- _DIRECTIONS_
Check each line of the entries below for the string "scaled"; copy every line where it appears.

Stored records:
•••••

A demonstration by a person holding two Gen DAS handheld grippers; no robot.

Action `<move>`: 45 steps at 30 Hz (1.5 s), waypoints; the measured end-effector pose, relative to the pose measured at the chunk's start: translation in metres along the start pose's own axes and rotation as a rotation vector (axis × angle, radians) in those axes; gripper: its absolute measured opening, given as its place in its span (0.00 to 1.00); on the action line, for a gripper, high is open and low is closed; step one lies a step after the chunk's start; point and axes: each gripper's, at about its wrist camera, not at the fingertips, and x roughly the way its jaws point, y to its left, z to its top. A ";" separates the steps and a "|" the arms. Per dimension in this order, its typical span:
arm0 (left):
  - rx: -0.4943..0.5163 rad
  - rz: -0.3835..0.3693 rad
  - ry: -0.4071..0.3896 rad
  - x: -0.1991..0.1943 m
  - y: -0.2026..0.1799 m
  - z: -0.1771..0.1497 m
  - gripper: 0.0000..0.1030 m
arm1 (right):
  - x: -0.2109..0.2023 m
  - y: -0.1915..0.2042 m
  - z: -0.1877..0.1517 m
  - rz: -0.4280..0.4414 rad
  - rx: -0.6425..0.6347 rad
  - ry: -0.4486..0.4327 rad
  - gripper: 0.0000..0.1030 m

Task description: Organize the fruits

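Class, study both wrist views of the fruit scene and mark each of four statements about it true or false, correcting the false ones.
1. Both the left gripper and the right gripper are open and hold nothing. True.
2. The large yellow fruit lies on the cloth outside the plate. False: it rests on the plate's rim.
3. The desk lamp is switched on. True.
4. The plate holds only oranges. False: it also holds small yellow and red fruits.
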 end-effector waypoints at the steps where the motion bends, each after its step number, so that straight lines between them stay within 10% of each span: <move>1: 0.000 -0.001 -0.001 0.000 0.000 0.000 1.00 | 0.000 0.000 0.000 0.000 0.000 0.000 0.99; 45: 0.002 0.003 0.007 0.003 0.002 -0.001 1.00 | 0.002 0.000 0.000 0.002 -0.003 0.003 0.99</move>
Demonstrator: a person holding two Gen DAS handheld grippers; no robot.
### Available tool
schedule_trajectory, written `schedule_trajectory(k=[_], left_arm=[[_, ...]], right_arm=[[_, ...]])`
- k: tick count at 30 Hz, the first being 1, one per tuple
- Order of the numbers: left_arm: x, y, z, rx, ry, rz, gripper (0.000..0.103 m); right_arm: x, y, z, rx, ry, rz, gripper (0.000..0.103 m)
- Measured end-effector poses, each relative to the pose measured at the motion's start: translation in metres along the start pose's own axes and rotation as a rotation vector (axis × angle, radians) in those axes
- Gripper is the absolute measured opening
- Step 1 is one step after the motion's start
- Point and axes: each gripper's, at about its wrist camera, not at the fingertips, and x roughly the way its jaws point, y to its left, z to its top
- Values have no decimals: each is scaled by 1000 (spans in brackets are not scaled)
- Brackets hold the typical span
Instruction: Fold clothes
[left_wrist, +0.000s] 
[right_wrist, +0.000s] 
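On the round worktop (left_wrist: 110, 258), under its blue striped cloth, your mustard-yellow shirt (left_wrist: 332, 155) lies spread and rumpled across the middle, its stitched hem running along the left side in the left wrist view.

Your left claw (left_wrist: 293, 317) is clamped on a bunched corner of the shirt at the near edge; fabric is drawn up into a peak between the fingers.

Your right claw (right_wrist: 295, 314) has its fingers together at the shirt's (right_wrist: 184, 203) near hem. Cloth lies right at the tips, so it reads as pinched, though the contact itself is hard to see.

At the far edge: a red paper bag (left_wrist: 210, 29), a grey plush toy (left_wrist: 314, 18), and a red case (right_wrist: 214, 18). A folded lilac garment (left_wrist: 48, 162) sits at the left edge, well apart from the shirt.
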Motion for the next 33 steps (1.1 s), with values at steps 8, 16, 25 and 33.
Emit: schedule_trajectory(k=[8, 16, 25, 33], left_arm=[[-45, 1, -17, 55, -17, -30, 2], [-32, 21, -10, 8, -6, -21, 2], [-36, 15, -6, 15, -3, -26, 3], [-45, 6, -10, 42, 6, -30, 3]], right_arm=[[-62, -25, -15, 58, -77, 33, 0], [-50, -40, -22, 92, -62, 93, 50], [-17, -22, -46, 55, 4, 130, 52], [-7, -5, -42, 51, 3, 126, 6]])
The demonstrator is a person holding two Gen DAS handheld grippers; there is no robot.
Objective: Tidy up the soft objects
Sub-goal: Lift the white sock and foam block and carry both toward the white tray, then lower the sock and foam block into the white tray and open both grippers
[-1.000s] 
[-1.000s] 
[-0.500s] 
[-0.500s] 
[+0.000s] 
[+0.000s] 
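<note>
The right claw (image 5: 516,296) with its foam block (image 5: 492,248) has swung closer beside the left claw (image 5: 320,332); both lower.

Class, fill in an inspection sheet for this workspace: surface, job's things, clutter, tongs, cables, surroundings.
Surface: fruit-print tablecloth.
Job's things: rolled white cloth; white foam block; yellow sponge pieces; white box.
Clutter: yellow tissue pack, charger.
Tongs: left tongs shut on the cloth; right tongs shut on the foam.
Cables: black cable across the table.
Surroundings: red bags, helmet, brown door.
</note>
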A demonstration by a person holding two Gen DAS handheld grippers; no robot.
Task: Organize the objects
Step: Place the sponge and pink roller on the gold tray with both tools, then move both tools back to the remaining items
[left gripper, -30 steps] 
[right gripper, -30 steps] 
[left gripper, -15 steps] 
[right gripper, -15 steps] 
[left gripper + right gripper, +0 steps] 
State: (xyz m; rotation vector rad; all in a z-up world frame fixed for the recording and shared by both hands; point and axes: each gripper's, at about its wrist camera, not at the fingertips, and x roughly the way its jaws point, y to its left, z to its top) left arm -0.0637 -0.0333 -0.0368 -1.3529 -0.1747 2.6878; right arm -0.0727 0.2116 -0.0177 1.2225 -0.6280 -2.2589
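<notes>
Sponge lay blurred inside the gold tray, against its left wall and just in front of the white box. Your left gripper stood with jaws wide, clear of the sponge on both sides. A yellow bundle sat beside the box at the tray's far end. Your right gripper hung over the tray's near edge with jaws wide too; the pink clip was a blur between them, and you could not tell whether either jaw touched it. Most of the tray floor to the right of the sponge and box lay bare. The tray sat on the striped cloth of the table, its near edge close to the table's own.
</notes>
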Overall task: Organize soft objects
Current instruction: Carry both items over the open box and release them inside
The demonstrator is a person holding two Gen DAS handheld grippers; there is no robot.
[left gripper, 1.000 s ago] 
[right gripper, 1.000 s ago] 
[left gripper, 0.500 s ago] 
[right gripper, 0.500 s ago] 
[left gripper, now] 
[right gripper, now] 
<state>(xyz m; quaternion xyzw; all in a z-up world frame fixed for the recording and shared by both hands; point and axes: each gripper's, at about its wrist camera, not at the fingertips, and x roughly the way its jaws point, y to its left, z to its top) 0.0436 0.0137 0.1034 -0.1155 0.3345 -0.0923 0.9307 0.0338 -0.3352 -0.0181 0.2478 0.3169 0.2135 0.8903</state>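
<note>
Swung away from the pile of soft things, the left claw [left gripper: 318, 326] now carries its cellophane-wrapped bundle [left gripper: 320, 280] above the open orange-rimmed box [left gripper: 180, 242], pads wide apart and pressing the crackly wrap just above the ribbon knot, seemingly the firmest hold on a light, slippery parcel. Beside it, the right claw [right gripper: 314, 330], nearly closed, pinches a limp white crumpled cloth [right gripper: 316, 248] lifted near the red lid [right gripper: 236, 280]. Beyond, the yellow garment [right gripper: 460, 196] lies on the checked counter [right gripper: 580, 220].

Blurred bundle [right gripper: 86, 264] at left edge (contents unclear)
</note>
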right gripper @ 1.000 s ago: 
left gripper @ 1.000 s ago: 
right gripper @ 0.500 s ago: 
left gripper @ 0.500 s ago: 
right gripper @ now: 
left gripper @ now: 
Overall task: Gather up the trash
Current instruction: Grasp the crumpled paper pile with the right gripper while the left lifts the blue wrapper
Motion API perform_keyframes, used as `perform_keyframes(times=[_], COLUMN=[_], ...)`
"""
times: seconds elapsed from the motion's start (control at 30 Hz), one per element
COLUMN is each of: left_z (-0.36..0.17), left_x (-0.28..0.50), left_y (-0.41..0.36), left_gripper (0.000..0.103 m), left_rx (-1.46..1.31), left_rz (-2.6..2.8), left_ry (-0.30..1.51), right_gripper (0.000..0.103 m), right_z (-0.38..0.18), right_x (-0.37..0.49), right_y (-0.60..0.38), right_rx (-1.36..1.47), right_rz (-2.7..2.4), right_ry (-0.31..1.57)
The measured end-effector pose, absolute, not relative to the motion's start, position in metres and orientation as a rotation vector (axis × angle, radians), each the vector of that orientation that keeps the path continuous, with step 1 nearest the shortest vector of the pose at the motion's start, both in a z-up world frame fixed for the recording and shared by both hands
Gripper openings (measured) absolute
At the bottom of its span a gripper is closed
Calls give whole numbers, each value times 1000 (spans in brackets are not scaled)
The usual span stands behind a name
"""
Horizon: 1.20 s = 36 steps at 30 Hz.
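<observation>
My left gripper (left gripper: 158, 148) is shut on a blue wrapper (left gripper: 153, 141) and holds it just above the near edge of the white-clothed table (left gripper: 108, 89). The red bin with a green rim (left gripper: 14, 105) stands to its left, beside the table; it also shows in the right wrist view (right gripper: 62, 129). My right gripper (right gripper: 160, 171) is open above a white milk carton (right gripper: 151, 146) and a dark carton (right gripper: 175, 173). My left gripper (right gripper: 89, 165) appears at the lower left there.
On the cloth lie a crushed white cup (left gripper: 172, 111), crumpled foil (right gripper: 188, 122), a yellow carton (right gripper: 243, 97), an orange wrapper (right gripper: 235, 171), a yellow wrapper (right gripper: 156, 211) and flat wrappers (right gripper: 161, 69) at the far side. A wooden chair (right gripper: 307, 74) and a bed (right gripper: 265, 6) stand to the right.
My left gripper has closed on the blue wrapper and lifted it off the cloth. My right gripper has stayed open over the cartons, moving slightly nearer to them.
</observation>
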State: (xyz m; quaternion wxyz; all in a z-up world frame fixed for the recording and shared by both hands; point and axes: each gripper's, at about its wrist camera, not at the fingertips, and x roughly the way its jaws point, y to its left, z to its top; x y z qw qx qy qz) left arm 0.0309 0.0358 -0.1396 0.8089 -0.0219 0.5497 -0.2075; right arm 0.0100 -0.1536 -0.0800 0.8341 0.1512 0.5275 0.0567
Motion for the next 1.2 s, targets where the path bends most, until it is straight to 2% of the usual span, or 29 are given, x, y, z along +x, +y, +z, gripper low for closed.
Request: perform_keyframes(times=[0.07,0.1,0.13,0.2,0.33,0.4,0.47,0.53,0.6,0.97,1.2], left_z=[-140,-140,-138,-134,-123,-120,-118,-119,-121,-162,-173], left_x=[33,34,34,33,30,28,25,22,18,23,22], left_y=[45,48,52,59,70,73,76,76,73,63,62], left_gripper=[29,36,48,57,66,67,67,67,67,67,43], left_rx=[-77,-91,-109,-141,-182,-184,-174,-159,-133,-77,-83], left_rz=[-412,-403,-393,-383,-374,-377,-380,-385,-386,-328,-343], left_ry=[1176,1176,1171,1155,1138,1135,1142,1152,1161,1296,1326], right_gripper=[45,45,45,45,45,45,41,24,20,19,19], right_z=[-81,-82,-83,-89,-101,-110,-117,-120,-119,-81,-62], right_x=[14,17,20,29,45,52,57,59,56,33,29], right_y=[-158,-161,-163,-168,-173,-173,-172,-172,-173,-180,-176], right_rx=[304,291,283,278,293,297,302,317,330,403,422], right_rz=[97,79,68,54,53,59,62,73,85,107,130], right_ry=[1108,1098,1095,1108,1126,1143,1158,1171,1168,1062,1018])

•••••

- _EXERCISE RESPONSE_
- Values have no decimals: each is scaled by 1000 (spans in brackets are not scaled)
Calls give whole numbers, each value times 1000 (spans in brackets are not scaled)

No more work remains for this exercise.